As for the female characters: hmm, interesting. The series does develop female characters as it goes along; indeed, at least half the cast eventually, including some of the tougher and smarter characters. But the leads (as well as the most central secondary characters) continue to all be male, and very few of the female characters are as well fleshed-out. Unusual for JMS, now that you mention it. OTOH, I suppose I shouldn't be surprised -- the central story so far is this male-bonding thing with Jeremiah and Kurdy, and female leads would probably not have worked in that chemistry. And while there are broad hints dropped that one of the female secondary characters was going to become more primary later on, that clearly got eliminated in the sudden cleanup at the end.

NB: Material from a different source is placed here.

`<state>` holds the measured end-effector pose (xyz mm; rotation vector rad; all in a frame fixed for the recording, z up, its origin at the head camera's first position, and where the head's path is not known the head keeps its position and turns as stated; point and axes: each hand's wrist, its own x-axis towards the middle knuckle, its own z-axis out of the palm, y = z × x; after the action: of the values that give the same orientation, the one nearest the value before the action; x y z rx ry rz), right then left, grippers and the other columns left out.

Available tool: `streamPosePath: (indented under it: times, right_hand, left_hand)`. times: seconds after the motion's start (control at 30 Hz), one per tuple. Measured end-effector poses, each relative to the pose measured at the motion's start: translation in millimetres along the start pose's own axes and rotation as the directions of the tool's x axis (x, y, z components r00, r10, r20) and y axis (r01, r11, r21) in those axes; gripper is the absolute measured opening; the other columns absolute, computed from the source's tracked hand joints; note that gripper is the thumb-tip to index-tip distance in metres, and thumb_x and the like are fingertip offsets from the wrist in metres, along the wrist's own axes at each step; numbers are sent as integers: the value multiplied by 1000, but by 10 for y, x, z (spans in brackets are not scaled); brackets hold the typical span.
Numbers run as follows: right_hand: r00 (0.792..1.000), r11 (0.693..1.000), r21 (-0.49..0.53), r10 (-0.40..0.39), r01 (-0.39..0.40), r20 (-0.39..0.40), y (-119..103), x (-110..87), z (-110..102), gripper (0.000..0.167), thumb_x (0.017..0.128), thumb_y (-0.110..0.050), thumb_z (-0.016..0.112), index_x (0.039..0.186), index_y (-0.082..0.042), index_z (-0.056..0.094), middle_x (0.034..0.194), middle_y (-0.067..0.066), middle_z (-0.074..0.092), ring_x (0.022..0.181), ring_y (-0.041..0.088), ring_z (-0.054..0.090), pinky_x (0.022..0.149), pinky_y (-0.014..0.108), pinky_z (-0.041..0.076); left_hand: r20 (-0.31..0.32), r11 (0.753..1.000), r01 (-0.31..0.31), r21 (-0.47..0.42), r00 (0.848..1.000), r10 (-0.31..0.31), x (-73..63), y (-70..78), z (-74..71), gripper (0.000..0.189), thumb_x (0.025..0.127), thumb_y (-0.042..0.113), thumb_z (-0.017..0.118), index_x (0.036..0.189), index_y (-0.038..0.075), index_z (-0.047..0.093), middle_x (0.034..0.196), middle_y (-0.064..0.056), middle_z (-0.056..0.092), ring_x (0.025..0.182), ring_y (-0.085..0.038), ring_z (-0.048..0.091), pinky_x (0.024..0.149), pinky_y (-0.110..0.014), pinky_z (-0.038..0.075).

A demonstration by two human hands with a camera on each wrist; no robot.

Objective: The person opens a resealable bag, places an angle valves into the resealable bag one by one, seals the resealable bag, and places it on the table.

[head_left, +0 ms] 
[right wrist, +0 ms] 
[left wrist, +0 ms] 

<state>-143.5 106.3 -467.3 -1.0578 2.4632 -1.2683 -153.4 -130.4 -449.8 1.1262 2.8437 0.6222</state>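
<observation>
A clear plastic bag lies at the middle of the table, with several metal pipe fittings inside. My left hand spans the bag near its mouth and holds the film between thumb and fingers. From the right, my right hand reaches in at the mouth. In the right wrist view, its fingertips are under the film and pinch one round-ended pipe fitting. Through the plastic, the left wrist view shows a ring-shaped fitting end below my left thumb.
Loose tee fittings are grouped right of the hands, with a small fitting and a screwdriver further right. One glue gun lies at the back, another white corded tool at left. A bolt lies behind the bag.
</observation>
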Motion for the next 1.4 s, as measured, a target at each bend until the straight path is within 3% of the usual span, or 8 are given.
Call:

Indeed, that's the one thing that makes the series rather disappointing. The middle of season two drops several random prophecies and foreshadowings into place, and hers is by far the most intriguing. It irks the hell out of me not to know what that was going to grow into. Oh, well -- nothing for it but to continue reading JMS' work, and see where those plots reappear. He never wastes a story: he just changes the names and retells it in other formats...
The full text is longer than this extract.